Restate word for word the entries below, starting at the line with "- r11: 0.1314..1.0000" and ending at the line with "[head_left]". Keep both end lines and omit the pictures.

(Material supplied begins)

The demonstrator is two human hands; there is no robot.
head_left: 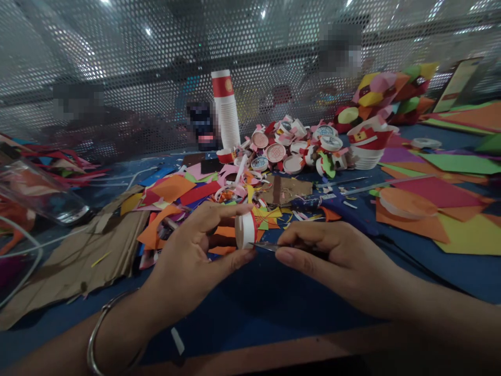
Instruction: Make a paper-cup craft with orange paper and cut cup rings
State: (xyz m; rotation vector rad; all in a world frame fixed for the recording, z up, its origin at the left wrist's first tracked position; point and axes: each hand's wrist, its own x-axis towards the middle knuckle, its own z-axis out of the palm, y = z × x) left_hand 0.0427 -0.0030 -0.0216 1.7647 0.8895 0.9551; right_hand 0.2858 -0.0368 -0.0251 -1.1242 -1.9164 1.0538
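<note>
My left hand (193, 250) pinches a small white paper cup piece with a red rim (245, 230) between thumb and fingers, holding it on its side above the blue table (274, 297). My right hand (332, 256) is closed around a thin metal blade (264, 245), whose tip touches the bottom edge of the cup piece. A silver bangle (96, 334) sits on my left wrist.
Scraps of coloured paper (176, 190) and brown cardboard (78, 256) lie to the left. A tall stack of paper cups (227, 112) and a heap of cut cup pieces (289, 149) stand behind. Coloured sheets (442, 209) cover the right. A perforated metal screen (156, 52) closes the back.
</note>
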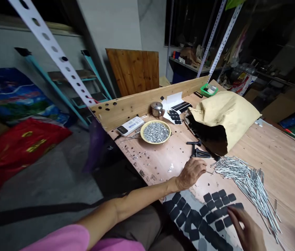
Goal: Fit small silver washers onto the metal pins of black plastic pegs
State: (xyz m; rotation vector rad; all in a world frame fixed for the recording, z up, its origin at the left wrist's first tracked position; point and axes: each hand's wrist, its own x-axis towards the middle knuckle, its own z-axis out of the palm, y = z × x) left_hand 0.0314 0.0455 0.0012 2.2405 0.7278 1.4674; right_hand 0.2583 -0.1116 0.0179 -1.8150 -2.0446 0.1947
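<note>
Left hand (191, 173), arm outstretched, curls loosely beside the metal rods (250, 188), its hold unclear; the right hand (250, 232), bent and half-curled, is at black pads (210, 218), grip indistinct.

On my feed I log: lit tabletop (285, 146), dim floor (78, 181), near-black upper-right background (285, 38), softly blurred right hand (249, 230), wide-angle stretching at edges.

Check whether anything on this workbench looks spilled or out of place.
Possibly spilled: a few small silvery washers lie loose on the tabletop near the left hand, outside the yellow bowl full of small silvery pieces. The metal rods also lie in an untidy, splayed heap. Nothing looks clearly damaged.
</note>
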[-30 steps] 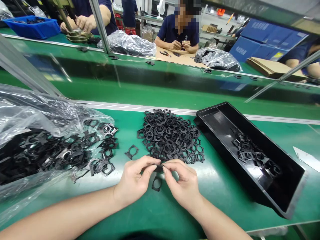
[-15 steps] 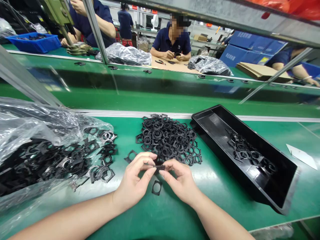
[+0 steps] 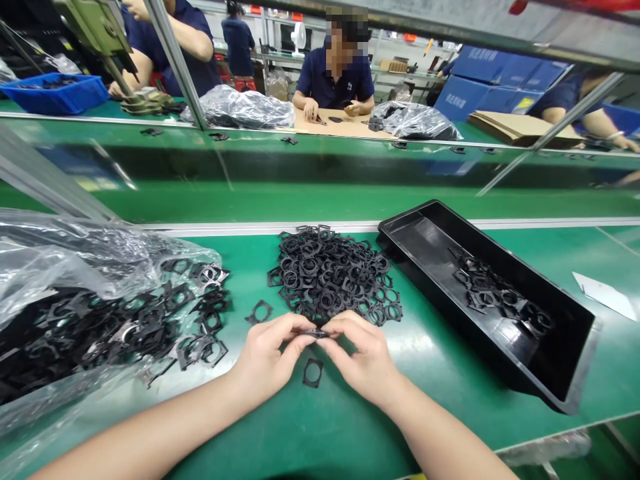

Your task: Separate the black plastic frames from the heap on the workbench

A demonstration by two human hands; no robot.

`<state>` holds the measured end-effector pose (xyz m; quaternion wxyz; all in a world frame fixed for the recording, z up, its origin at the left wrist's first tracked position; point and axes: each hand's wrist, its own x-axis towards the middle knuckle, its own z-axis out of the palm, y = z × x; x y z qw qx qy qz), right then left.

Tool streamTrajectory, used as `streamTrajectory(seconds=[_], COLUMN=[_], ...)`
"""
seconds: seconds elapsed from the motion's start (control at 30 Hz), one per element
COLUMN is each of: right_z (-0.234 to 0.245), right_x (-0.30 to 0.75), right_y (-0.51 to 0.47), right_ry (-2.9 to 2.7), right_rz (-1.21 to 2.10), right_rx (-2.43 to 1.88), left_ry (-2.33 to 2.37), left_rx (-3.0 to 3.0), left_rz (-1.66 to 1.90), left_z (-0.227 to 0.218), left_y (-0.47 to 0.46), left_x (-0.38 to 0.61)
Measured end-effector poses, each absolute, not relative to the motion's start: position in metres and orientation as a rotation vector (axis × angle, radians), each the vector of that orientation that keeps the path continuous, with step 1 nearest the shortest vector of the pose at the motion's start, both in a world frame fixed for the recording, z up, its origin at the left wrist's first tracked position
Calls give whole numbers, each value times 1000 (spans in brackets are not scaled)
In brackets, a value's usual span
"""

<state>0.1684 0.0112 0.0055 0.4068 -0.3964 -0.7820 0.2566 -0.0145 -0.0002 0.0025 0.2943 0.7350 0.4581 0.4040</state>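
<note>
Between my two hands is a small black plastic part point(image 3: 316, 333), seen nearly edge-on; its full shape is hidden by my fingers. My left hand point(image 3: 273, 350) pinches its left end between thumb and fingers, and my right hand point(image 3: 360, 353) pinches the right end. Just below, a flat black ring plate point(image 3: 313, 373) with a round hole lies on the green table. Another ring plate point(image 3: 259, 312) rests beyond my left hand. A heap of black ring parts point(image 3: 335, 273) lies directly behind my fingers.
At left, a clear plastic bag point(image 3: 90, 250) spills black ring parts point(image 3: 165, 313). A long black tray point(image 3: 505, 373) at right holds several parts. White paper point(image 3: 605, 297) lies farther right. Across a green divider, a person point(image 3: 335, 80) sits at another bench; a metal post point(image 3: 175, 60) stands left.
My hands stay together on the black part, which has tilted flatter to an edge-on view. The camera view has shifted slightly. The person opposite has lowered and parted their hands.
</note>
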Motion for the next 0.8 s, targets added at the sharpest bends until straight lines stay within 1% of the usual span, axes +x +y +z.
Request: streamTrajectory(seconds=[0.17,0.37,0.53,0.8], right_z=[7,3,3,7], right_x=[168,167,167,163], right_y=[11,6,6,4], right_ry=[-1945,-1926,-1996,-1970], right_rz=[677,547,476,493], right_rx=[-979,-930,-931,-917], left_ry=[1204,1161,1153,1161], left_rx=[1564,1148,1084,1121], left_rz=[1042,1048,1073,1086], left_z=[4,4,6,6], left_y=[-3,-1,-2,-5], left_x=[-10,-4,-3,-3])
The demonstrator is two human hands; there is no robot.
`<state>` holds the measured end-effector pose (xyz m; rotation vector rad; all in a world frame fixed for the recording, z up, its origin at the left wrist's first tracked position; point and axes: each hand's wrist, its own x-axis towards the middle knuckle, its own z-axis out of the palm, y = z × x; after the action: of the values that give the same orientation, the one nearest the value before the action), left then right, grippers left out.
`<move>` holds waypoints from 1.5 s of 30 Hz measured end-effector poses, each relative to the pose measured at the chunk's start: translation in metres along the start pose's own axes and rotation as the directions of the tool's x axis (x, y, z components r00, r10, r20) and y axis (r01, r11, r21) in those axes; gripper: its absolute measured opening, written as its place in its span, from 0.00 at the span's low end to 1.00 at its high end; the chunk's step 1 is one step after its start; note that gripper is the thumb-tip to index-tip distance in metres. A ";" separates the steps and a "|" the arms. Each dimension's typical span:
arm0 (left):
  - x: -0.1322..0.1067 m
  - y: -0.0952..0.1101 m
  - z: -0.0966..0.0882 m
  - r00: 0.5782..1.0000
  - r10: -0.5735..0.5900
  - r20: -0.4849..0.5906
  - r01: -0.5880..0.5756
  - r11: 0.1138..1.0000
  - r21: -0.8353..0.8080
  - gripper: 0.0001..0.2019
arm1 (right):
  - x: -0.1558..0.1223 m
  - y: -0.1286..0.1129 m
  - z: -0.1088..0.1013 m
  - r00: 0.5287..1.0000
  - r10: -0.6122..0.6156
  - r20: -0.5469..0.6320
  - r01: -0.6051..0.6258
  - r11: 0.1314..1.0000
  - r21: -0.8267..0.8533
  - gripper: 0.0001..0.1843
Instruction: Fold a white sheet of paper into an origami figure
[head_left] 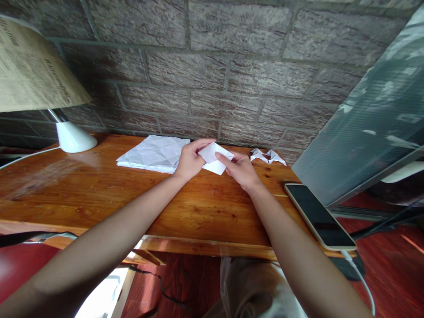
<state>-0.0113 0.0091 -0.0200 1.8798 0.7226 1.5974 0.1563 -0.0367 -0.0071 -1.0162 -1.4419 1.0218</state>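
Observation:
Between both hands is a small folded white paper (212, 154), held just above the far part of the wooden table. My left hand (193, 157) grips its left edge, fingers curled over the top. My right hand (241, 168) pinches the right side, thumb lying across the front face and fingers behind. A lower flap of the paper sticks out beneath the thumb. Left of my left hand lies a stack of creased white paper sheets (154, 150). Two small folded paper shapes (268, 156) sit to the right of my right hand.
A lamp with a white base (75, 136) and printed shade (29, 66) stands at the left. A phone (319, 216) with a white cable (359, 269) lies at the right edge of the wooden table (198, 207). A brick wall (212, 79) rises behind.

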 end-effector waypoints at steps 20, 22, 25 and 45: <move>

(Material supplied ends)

● **Reply to the exercise**
  - r11: 0.1314..1.0000
  - r21: -0.8267..0.8533
  - gripper: 0.0001..0.1843
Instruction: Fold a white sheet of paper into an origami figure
[head_left] 

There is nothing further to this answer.